AIM OF THE EXERCISE: Return each line of the records holding the string "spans".

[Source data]
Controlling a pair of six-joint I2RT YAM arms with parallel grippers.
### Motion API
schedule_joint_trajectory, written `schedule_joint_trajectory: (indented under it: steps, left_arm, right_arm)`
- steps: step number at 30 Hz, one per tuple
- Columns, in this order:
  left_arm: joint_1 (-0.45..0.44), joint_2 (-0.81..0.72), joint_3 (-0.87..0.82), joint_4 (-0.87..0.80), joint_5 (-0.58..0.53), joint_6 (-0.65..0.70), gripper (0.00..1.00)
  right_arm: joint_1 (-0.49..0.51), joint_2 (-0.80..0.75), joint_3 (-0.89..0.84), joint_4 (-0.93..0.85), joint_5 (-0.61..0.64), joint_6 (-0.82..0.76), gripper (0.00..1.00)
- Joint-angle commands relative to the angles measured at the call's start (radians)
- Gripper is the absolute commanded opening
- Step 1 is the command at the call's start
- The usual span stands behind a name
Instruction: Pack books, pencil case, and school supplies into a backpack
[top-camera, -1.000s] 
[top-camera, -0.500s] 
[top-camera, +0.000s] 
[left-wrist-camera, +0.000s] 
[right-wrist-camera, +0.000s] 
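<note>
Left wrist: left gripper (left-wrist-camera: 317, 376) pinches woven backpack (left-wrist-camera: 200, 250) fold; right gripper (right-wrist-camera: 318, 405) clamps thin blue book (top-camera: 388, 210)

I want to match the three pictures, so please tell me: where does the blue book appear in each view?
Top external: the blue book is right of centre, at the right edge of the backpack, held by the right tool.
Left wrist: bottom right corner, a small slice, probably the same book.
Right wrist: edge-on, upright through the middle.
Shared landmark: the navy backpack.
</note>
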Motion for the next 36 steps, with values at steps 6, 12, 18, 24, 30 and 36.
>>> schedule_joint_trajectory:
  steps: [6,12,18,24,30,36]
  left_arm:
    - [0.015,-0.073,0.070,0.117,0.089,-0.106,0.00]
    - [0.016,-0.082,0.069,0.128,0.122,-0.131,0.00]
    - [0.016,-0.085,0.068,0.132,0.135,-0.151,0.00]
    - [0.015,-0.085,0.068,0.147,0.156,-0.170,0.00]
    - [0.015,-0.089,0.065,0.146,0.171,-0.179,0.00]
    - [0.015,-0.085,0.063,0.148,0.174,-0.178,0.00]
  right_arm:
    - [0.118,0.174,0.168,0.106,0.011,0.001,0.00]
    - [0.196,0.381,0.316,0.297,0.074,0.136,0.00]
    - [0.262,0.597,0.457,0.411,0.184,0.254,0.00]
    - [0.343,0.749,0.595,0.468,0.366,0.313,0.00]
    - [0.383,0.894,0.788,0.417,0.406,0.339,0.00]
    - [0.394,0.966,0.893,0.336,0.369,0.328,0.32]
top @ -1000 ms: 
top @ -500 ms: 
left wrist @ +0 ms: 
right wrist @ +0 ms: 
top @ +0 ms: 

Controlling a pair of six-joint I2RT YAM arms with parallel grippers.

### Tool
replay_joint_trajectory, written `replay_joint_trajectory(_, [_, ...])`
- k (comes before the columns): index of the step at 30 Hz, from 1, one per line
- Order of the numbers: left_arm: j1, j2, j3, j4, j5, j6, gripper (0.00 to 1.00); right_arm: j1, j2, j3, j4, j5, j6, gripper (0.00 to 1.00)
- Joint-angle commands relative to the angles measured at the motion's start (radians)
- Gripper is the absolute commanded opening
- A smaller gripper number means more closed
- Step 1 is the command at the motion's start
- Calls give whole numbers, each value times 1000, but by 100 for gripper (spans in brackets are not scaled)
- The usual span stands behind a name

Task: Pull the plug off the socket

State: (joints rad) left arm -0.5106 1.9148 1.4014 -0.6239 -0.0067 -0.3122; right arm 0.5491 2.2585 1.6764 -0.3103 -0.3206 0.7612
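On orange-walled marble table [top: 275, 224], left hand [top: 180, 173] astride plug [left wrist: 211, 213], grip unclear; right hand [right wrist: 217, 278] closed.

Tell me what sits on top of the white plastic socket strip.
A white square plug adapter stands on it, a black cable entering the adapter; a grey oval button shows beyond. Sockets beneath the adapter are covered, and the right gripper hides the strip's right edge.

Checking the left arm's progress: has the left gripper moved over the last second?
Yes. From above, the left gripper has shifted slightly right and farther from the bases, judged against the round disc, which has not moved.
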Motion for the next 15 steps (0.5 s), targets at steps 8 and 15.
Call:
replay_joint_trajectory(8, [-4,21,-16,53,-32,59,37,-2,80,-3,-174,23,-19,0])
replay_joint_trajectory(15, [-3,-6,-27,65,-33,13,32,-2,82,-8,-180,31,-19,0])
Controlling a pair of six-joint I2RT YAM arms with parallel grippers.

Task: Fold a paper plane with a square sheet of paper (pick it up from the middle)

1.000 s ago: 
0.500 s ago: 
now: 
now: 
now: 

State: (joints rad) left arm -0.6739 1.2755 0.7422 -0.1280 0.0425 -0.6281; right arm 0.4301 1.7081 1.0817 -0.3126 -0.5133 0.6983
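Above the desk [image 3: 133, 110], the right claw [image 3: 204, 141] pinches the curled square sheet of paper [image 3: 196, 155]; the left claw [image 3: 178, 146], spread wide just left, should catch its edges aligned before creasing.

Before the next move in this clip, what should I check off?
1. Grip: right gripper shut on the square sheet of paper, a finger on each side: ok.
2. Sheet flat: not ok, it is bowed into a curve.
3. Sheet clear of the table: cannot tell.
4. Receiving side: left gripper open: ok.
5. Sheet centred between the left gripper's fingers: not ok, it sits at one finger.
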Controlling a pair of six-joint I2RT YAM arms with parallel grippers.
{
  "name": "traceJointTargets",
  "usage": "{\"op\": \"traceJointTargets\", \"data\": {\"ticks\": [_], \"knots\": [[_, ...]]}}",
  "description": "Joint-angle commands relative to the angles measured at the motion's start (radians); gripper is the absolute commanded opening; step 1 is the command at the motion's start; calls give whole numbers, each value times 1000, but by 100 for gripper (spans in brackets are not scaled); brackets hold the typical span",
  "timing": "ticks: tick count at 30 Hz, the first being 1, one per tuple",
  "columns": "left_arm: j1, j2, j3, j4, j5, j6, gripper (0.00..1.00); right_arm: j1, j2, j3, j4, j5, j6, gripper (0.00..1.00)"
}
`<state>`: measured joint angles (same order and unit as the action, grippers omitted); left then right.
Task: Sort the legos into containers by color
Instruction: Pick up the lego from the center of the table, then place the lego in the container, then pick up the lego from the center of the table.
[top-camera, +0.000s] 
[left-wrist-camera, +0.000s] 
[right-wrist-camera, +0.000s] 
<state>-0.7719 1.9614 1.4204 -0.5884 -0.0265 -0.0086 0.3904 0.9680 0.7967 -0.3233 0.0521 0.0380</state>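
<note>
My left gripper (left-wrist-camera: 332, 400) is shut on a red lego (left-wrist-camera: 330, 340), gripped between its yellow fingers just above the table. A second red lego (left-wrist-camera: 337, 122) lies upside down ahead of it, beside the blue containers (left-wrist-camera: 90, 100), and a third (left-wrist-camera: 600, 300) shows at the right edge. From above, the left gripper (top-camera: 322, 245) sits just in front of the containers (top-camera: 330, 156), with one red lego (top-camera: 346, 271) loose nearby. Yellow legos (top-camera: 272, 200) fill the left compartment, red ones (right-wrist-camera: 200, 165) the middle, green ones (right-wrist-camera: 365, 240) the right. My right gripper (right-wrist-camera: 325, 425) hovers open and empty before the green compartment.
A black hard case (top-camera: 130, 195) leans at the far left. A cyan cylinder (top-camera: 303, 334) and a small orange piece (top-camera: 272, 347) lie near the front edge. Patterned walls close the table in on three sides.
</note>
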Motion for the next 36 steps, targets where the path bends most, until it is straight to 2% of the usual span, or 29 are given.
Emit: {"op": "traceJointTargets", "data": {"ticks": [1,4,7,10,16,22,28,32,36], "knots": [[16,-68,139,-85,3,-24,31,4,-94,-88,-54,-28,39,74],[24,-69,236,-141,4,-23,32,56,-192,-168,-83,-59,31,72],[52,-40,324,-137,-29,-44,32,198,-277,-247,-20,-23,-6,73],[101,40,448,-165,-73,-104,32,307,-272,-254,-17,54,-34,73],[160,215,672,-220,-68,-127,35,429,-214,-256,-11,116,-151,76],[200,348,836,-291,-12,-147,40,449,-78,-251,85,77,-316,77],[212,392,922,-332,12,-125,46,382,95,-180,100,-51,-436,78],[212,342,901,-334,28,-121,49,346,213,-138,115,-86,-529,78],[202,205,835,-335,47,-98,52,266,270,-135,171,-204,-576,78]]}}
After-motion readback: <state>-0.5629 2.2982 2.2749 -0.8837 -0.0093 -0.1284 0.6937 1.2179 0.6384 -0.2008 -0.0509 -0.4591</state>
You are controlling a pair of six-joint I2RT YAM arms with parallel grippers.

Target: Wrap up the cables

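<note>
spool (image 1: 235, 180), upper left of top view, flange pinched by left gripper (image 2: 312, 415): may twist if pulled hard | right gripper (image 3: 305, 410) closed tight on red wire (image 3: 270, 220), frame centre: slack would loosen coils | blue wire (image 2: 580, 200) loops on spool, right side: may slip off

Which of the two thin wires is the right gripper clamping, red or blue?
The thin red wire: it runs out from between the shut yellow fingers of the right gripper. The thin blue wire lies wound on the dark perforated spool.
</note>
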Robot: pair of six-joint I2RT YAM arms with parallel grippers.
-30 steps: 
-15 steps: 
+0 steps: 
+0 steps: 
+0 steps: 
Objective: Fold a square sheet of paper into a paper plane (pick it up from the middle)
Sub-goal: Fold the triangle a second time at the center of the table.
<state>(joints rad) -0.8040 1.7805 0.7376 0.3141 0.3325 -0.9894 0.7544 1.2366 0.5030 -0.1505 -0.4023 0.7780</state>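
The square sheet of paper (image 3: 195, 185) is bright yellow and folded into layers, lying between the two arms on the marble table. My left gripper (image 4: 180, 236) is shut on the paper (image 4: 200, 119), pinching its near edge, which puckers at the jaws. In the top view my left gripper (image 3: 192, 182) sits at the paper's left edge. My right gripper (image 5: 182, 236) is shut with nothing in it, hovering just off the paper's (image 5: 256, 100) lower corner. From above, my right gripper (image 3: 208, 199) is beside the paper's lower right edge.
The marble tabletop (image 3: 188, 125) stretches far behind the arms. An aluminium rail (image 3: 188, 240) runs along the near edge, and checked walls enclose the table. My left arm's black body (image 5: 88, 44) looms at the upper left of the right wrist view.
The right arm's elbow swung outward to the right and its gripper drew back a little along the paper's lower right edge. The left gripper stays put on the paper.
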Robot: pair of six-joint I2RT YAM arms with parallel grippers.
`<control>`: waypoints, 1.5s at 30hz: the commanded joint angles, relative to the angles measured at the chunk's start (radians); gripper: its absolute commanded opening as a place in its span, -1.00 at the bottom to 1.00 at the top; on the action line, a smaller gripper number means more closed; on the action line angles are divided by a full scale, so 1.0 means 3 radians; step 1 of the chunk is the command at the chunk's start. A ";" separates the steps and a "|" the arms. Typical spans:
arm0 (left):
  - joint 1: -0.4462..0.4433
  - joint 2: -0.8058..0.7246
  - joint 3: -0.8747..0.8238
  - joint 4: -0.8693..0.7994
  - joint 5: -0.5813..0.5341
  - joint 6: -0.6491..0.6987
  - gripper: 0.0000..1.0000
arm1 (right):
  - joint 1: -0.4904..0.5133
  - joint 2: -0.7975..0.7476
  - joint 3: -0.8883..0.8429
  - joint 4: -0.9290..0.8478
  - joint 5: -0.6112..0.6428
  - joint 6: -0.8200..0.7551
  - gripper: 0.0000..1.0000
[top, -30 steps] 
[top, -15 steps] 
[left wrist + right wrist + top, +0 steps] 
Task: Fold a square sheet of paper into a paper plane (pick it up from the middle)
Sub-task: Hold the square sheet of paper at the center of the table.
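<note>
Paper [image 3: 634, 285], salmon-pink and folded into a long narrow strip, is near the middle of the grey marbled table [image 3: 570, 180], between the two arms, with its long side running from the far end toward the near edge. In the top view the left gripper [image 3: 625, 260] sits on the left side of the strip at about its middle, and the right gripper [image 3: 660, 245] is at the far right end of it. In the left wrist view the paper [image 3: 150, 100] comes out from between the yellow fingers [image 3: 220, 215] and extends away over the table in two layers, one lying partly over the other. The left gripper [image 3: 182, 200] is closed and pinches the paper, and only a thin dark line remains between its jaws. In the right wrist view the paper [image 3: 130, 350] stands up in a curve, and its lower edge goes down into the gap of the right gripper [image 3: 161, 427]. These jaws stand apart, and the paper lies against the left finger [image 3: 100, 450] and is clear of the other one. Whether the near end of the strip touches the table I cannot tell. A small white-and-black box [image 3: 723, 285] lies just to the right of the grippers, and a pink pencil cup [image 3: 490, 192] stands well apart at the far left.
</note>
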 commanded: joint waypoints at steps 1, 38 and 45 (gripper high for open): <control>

EXERCISE RESULT:
- Calls give whole numbers, each value times 1000, but by 100 for gripper (spans in brackets are not scaled)
  "description": "Joint-angle commands relative to the angles measured at the motion's start (radians); gripper is the absolute commanded opening; step 1 is the command at the motion's start; calls give whole numbers, each value times 1000, but by 100 for gripper (spans in brackets are not scaled); brackets hold the typical span",
`<control>`: waypoints, 1.5s at 30hz: the commanded joint angles, relative to the angles measured at the chunk's start (radians); gripper: its absolute commanded opening as a place in its span, -1.00 at the bottom to 1.00 at the top; on the action line, a smaller gripper number means more closed; on the action line angles are divided by a full scale, so 1.0 means 3 radians; step 1 of the chunk is the command at the chunk's start. A ";" separates the steps and a "|" the arms. Typical spans:

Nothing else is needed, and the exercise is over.